Public-private ambulance service marks a decade in Brewer
Friday, February 19, 2010
A decade ago, if somebody got hurt in a car
accident on Wilson Street, the advanced life support ambulance would
come from Bangor, fighting traffic along the way.
That all changed when city leaders created a then-controversial
public-private partnership — the first of its kind in the region — with
Eastern Maine Healthcare Systems’ Meridian Mobile Health, which operates
Capital Ambulance Service.
“It’s unique because almost nobody in this corner of the country does
this,” Brewer Fire Chief Rick Bronson said Thursday.
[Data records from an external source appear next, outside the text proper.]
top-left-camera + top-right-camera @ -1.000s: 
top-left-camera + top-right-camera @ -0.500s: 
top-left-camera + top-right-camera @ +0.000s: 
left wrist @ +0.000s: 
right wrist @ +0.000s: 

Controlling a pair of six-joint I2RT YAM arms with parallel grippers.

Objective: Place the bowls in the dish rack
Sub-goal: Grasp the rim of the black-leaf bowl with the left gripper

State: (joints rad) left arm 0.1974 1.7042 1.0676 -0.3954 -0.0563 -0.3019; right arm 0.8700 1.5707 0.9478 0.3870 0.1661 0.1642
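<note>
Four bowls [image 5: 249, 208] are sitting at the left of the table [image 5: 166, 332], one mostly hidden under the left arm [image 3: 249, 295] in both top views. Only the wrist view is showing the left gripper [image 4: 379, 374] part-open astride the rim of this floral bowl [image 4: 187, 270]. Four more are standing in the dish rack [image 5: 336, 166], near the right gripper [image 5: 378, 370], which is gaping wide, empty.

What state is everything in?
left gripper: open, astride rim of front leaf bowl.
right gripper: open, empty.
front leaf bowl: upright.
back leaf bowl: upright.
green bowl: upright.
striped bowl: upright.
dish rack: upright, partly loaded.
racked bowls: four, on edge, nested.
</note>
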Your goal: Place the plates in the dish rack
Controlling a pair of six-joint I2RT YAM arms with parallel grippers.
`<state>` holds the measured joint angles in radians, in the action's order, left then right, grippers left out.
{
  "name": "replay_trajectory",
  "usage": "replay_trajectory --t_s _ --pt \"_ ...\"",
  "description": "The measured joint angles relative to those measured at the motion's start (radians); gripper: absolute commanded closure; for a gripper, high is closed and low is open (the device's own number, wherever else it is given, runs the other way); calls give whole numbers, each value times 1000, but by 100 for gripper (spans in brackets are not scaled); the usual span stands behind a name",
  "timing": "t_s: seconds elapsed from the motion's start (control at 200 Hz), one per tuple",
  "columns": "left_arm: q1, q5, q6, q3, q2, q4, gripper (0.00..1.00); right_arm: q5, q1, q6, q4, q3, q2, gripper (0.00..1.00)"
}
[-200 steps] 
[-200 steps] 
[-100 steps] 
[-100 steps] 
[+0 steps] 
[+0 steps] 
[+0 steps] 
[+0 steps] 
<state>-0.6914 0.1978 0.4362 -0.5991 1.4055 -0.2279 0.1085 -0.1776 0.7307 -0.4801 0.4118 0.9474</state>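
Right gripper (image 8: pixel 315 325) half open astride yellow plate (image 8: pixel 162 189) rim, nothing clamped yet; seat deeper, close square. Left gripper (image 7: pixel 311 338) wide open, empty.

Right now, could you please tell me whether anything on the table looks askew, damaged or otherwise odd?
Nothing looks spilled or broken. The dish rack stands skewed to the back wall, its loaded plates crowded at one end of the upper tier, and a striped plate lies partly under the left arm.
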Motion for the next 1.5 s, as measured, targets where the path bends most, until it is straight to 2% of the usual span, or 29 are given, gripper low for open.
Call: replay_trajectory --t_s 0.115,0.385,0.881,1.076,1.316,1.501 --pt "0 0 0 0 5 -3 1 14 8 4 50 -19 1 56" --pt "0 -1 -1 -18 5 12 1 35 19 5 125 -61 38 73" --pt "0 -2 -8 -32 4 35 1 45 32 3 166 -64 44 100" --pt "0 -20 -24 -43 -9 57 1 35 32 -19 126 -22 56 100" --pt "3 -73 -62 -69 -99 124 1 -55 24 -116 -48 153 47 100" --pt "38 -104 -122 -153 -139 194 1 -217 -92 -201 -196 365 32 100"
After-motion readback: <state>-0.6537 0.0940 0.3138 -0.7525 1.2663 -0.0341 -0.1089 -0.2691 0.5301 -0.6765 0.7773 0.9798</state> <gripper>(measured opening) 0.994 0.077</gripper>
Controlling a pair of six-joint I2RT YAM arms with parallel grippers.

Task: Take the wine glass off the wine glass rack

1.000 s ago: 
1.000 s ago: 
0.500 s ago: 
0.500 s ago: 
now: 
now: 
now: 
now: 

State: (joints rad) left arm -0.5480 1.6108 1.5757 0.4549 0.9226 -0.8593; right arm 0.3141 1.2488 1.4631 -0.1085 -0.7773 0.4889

City councilors signed their first contract with Meridian in August
1999, and just signed a third three-year contract on Feb. 9, retroactive
to Jan. 1, 2010.
The service provides the city an ambulance, Capital 309, and a
paramedic available 24 hours a day. Both are based at the fire station
at no cost. The service also handles billing and pays Brewer for four
firefighter-emergency medical technicians to drive the ambulance.
“It really is an experiment that has really gone well,” Chuck
McMahan, director of Capital Ambulance in Bangor, said at a Feb. 9
Brewer City Council meeting.
The benefit for Meridian is increased business. Meridian is a member
of Affiliated Healthcare Systems, which is a subsidiary of EMHS, and in
1998 purchased Capital Ambulance, according to its Web site.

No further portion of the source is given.